COLLECTED MATERIAL:
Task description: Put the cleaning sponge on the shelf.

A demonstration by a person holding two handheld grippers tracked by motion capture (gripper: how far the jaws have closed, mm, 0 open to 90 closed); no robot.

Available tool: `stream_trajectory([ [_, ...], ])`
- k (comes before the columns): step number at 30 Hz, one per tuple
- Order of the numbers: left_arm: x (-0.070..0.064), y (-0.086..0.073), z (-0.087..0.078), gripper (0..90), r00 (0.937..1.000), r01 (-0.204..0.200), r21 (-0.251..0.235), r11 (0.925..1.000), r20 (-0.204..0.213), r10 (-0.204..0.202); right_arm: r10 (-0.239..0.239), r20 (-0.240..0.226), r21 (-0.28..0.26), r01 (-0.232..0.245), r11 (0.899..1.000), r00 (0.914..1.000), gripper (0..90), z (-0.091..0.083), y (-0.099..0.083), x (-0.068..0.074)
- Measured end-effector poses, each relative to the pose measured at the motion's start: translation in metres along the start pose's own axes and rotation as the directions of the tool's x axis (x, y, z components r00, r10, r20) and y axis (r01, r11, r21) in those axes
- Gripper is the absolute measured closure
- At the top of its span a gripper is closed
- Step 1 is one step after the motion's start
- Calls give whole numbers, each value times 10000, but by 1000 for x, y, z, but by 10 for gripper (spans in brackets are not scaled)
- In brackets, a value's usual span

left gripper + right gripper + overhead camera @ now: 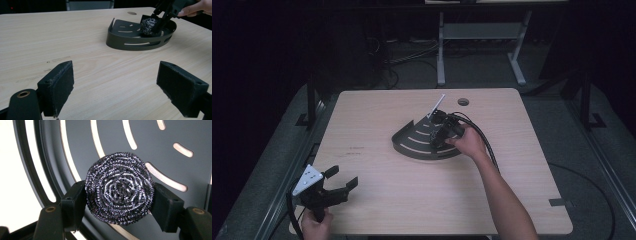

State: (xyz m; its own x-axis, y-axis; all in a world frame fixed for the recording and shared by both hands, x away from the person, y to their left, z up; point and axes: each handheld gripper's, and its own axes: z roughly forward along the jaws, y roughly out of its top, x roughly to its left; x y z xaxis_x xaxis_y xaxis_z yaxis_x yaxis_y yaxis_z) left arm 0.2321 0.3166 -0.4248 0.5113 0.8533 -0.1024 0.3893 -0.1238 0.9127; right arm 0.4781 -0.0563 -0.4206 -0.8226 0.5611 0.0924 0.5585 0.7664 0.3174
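A round steel-wool scourer [119, 187] sits between the two black jaws of my right gripper [120, 202], which is shut on it. Behind it lies a dark, fan-shaped slotted tray [155, 145]. In the high view the tray [412, 142] is at the table's middle, and the right gripper [439, 134] reaches into its right part. From the left gripper view the scourer [148, 25] hangs low inside the tray [135, 45]; whether it touches the floor I cannot tell. My left gripper [344, 176] is at the near left corner, open, with bare table between its pads [60, 87].
The wooden table [377, 200] has a round cable hole [463, 102] at its far edge. A white strip [437, 106] leans up from the tray's far corner. Black cables [484, 140] trail from the right gripper along the person's forearm. Dark floor and a table frame lie beyond.
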Motion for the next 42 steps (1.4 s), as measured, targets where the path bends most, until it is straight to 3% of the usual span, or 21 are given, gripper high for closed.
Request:
stream_trajectory([
  [15,-3,1,4,137,10000,-78,83,9999,-17,78,147,-230,-40,-148,9999,9996,328,6,0,-6],
  [27,-2,1,4,137,9999,-122,107,9999,-56,122,151,-115,-37,-151,9999,9998,321,6,-1,-7],
  [42,-1,1,3,137,10000,-85,52,10000,-44,85,111,-5,-174,-111,9998,9999,235,-4,-2,-2],
])
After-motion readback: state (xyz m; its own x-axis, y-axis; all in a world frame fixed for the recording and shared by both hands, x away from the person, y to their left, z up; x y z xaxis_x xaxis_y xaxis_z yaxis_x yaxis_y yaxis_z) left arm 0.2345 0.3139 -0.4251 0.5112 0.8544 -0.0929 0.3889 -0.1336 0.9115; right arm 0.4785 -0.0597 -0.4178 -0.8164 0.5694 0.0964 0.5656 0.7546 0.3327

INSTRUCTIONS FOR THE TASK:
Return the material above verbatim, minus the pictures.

ANSWER BELOW:
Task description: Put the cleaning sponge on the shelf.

A demonstration by a person holding two handheld grippers tracked by motion capture (gripper: how far the jaws have closed, mm, 0 open to 90 closed); no robot.

Available tool: `stream_trajectory([ [_, ...], ])`
- k (comes before the columns): step number at 30 Hz, one per tuple
- Order of the numbers: left_arm: x (-0.070..0.064), y (-0.086..0.073), z (-0.087..0.078), gripper (0..90), r00 (0.937..1.000), r01 (-0.204..0.200), r21 (-0.251..0.235), r11 (0.925..1.000), r20 (-0.204..0.213), r10 (-0.204..0.202); right_arm: r10 (-0.239..0.239), r20 (-0.240..0.226), r21 (-0.28..0.26), r01 (-0.232..0.245), r11 (0.899..1.000), r00 (0.914..1.000), gripper (0..90), z (-0.091..0.083), y (-0.099..0.083), x (-0.068..0.074)
- Measured end-effector poses, each relative to the pose measured at the motion's start: translation in metres along the start pose's own axes and rotation as the directions of the tool's x axis (x, y, z components r00, r10, r20) and y axis (r01, r11, r21) in those axes
- Gripper is the absolute measured closure
- At the top of its span a gripper is closed
- Step 1 is one step after the motion's start
- Calls give whole numbers, each value times 10000, but by 1000 for x, y, z, but by 10 for gripper (spans in brackets are not scaled)
- In brackets, a value's usual span

left gripper + right gripper + overhead camera @ now: 

State: (xyz m; its own x-axis, y-axis; all in a world frame fixed for the recording and shared by both hands, x away from the person, y to their left, z up; point and axes: each handheld gripper's, and its own axes: z roughly forward along the jaws, y roughly out of its top, x roughly to its left; x y z xaxis_x xaxis_y xaxis_z yaxis_x yaxis_y yaxis_z) left arm 0.2321 0.3166 -0.4248 0.5113 0.8533 -0.1024 0.3893 -0.1238 0.9127; right arm 0.4781 -0.0563 -0.4206 -0.8226 0.5611 0.0924 0.5585 0.7664 0.3174
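A round steel-wool scourer [119, 187] sits between the two black jaws of my right gripper [120, 202], which is shut on it. Behind it lies a dark, fan-shaped slotted tray [155, 145]. In the high view the tray [412, 142] is at the table's middle, and the right gripper [439, 134] reaches into its right part. From the left gripper view the scourer [148, 25] hangs low inside the tray [135, 45]; whether it touches the floor I cannot tell. My left gripper [344, 176] is at the near left corner, open, with bare table between its pads [60, 87].
The wooden table [377, 200] has a round cable hole [463, 102] at its far edge. A white strip [437, 106] leans up from the tray's far corner. Black cables [484, 140] trail from the right gripper along the person's forearm. Dark floor and a table frame lie beyond.
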Motion for the next 42 steps (1.4 s), as measured, targets where the path bends most, until it is straight to 3% of the usual span, or 21 are given, gripper high for closed.
Request:
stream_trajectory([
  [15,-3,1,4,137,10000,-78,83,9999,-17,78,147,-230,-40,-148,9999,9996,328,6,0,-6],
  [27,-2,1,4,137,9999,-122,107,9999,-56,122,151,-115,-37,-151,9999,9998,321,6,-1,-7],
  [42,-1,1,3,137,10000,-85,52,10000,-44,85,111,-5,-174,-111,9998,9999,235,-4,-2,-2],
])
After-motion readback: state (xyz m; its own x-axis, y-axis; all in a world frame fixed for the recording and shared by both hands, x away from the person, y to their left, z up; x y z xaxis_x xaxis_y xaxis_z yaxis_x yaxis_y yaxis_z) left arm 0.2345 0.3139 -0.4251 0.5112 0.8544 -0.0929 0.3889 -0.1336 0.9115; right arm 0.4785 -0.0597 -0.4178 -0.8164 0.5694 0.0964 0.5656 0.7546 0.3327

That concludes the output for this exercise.